Бросаю дурацкую метлу и сдергиваю бигудинку.
– Я подстриглась, а ты…
Он уже улыбается, но грустно.
– А как же хвостик?
Господи, хвостик ему жалко! Я подхожу и сажусь ему на колени. Он целует меня, треплет волосы. Командир. Конечно, ему захотелось покомандовать мной. Но это хорошо. Это значит, он меня своей считает. И я хочу быть его, нужной ему.
11
У Мамонтова любимая женщина забрала надежду на нужность – не нужен он ей. Виктор завербовался в экспедицию, в тайгу. Через месяц уезжает. Сашка странно поглядывает на меня, когда Витька про экспедицию говорит. А Мамонтов все поет песни про любимых и преданных женщин и про друга, который уехал в Магадан – «снимите шляпу, снимите шляпу», – потому что друг уехал просто так, сам.
Мы идем с Александром по улице, и мне кажется, что мы парим в воздухе. Не высоко, а слегка как бы оторвавшись от асфальта. И все на нас смотрят.

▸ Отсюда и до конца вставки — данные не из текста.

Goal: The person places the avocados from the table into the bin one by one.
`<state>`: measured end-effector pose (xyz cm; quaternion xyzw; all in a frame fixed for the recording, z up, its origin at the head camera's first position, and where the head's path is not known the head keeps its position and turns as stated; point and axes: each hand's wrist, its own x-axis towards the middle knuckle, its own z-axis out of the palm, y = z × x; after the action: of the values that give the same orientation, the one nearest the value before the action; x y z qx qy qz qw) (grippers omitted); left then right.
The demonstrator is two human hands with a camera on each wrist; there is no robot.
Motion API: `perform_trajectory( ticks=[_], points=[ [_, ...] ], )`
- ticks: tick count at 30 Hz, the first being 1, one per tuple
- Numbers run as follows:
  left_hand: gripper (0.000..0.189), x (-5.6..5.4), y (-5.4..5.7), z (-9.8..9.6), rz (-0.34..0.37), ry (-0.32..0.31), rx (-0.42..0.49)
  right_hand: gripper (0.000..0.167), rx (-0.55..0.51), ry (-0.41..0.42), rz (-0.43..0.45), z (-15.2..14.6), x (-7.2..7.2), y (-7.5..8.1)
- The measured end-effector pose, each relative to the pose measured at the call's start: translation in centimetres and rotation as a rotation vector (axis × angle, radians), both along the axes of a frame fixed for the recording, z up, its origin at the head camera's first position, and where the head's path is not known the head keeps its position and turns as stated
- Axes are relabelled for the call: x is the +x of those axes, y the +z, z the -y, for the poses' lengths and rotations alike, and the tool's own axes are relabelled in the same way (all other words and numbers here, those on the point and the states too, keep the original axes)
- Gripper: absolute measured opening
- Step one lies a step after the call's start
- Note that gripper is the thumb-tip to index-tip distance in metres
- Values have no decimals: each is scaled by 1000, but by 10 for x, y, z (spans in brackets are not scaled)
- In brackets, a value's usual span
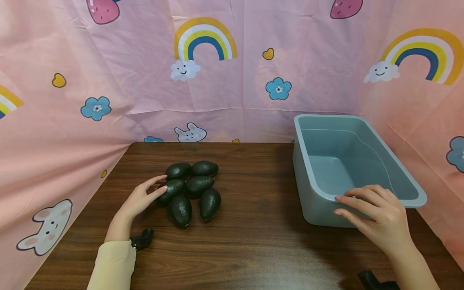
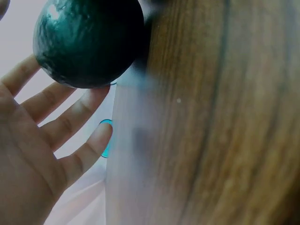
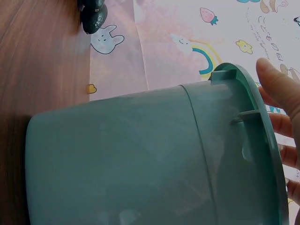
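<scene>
Several dark green avocados lie in a cluster on the left half of the table. My left hand reaches in from the left, its fingertips at the leftmost avocado. In the left wrist view, spread, fairly straight fingers lie along one side of that avocado; most of the thumb is out of view. At the near rim of a grey-green plastic bin is my right hand. Its fingers are loosely extended over the rim, and in the right wrist view the thumb stands off the bin wall.
The bin stands at the right of the brown wooden table, with nothing seen inside it. Pink printed cloth hangs behind and along both sides. Black wrist devices show at both wrists.
</scene>
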<state>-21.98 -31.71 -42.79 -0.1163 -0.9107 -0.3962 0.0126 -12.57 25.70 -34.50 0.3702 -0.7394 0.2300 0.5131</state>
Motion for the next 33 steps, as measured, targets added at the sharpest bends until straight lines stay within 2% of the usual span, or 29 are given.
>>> perform_trajectory(
  ticks=[11,19,25,33],
  points=[
    [63,-1,-6,9,123,-8,26,43,-17,-32,6,2,0,0],
    [67,-2,-8,11,151,-41,99,42,-39,-58,-14,6,-1,0],
    [69,-2,-9,11,156,-56,108,43,-59,-87,-28,7,-2,-1],
    [69,-3,-9,10,160,-53,103,45,-55,-127,2,7,-1,-1]
  ],
)
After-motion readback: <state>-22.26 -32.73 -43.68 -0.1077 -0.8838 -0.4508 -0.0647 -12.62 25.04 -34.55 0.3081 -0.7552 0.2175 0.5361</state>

Он… Ах, он красивый, и он похож на воина. Каждая мышца – кулак. Лицо его недвижимо. Он поворачивает его направо – улыбка, улыбка мальчишки. Воин с улыбкой мальчишки. Он видит ее. Она… Она покачивается на тонких ножках, и на правой коленке ссадина – она очень любит движение. И ножки, все ножки – мельком полоска юбочки, как качели на бедрышках… И голова в треугольной косынке – красное, синее, белое, и синие якоря. И рот полуоткрытый, и глаза распахнутые в восторге, неверии, что все это с ней…
Со мной! С нами. Счастье – затасканное словечко. Но не у нас! Оно блестит на наших рожах, в наших глазах, на моем обкусанном ногте, лежащем на плече его. Я и Александр – это очень красиво.

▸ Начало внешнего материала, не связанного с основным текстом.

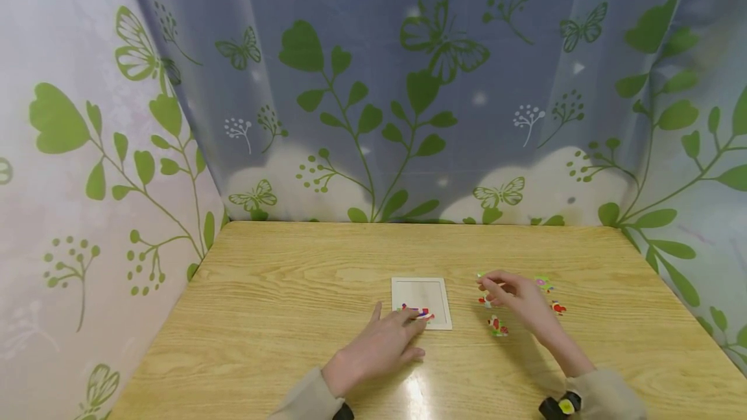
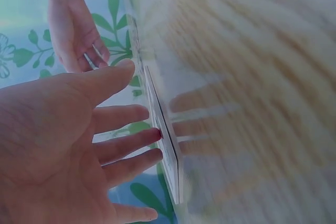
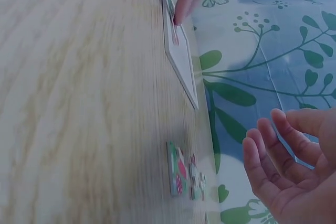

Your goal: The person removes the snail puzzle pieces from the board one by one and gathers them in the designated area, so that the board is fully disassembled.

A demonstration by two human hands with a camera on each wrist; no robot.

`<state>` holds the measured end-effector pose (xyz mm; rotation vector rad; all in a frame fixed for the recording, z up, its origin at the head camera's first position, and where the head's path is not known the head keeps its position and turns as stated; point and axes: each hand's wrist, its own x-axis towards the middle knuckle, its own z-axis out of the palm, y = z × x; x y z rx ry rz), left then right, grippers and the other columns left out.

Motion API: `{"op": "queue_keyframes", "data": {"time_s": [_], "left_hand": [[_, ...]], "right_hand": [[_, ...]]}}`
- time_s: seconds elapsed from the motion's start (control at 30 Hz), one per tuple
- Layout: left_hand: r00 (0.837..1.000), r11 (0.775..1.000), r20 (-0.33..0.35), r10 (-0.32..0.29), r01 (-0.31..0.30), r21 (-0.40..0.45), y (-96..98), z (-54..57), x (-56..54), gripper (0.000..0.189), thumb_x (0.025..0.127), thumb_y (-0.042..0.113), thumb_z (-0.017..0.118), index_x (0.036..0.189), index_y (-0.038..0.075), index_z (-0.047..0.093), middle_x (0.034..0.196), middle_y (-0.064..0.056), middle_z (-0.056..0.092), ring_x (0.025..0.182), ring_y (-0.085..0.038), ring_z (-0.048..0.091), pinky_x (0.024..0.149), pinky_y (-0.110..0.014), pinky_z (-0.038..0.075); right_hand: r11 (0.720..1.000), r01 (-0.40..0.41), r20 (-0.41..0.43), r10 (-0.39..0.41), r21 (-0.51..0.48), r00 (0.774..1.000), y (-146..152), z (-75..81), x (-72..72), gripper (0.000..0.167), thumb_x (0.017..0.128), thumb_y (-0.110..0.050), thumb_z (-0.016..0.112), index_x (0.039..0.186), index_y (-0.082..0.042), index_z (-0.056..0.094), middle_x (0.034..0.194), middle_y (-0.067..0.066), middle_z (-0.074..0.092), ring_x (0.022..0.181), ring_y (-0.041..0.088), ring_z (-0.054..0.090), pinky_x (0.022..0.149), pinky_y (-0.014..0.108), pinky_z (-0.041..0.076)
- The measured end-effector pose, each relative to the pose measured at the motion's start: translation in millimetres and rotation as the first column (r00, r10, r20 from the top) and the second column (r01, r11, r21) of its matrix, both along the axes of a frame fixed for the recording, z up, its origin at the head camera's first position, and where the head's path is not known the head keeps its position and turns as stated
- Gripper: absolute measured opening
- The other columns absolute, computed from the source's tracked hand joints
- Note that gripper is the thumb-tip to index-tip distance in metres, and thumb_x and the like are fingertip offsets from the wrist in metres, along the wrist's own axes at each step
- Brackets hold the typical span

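Note:
A white square puzzle tray point(image 1: 421, 290) lies on the wooden table point(image 1: 292, 290). My left hand point(image 1: 379, 342) reaches to the tray's near left corner, its straight fingers pressing on red and blue pieces point(image 1: 417, 310) set there. The left wrist view shows those fingers point(image 2: 149, 136) against the tray's edge point(image 2: 169, 153). My right hand point(image 1: 516, 293) hovers over loose coloured pieces point(image 1: 498, 326) to the right of the tray. Its fingers point(image 3: 265, 156) hang loosely curled, and the right wrist view shows nothing in them, with pieces point(image 3: 178, 174) on the table just below.
More loose pieces lie around the right hand: a green and pink one point(image 1: 544, 282) and a red one point(image 1: 558, 307). A curtain printed with green leaves and butterflies point(image 1: 408, 102) closes in the table at the back and both sides.

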<state>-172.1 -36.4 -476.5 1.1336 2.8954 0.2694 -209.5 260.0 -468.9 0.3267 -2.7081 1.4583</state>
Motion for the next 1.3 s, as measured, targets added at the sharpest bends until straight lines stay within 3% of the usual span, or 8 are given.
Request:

Один из тех утренников, когда я просыпаюсь дома. Карр-карр – телефон в коридоре.
– Приез-зжжай… Немеддл-ленно. Бери такси и приезжай!
Ничего себе! С утра уже напился. Сашка в последнее время часто напивается. Становится агрессивный, никому не доверяет. Конечно, я еду. К Мамонтову в квартиру.

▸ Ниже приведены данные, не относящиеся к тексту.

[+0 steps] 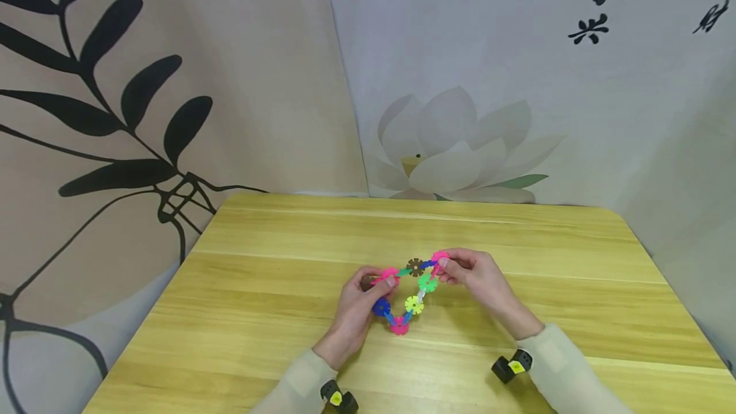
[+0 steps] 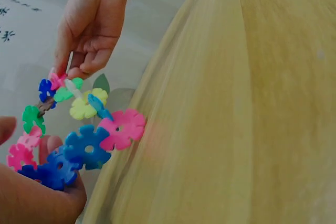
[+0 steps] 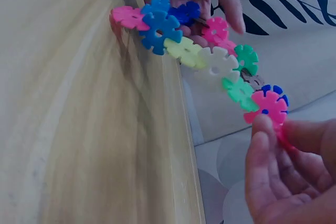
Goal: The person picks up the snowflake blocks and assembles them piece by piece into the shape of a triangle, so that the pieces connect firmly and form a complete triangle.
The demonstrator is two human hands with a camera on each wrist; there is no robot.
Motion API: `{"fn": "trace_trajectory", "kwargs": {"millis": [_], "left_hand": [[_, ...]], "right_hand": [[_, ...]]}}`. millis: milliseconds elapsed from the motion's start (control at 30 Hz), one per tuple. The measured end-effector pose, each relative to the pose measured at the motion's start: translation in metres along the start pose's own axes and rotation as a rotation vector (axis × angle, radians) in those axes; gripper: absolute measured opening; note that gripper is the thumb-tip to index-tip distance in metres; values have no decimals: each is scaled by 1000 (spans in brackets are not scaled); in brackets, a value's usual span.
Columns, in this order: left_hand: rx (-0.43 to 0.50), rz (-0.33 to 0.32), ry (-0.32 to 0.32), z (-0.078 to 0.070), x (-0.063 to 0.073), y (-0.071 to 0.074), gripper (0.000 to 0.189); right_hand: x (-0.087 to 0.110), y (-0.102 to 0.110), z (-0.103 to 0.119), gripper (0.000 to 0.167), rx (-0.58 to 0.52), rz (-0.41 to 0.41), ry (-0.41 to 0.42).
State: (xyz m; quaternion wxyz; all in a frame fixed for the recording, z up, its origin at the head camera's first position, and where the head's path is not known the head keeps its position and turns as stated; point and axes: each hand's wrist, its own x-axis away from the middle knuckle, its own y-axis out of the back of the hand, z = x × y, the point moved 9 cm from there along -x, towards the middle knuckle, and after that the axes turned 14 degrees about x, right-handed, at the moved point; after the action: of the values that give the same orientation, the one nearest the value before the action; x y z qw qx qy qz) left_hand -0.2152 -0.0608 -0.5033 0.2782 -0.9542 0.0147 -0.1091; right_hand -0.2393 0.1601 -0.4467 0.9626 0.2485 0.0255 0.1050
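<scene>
Interlocking plastic snowflake discs are joined into a multicoloured loop, held up above the table between both hands. My left hand (image 1: 355, 308) grips the loop's left side, thumb over a pink disc, with a dark blue disc (image 1: 381, 306) beside the thumb. On the far right end, my right hand (image 1: 485, 281) pinches a pink disc (image 3: 269, 104) between thumb and fingers. A yellow disc (image 1: 414, 305) and a lower pink disc (image 1: 399, 326) hang along the near side. The right wrist view also shows a white disc (image 3: 223, 62) next to a light green one (image 3: 239, 94).
The wooden table (image 1: 259, 312) spreads under both hands. Behind it hangs a pale backdrop (image 1: 276, 69) printed with dark leaves, a lotus and black characters. Each sleeve carries a small black and yellow device, one of them at the right wrist (image 1: 512, 366).
</scene>
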Motion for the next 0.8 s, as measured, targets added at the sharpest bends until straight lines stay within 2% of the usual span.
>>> {"fn": "trace_trajectory", "kwargs": {"millis": [133,233,367,567,800], "left_hand": [[53,70,48,3,2,-5,33],[87,106,87,7,3,-7,42],[109,114,112,9,5,-7,48],[78,117,109,12,5,-5,48],[41,131,119,13,7,-4,43]], "right_hand": [[-7,4,-2,31,55,-7,-6],[-13,5,-2,32,68,-20,-5],[-22,4,-5,33,33,-18,-35],[-35,3,-13,30,-54,-11,-106],[-46,0,-16,33,-82,21,-115]]}}
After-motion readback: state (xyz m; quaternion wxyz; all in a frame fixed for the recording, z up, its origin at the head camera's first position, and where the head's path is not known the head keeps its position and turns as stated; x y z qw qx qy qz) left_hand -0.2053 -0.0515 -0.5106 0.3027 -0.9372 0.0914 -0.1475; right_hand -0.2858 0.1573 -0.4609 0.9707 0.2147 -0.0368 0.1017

Я уже как к себе домой иду. Да вот и ждут меня – дверь открыта. Я вхожу и чувствую: что-то не то. Тихо уж слишком. Всхлип или «ой» доносится с кухни. Выбегает Мамонтов, рука у рта.
– Витя, ты что, уже пьяный?
– С твоим мужиком можно пить да пить – только он отрезвит тебя. Рехнулся он, по-моему. Ну мне-то… я сваливаю скоро.
У Виктора кровь на запястье. Я вхожу на кухню. Сашка стоит и пьет водку из бутылки. Я подхожу к нему, и он обнимает меня. Нет, не обнимает, а хватает, грубо.
– Ну что, шалава, ты меня любишь?
Мне чуточку страшновато.
– Да. Я тебя люблю… А что вы тут делали?
Он ухмыляется, отпускает меня и покачивается.
– Боишься? Значит, не любишь… А вот мы сейчас проверим, как ты меня любишь.
Он берет со стола ножик. Они вены, что ли, друг другу режут?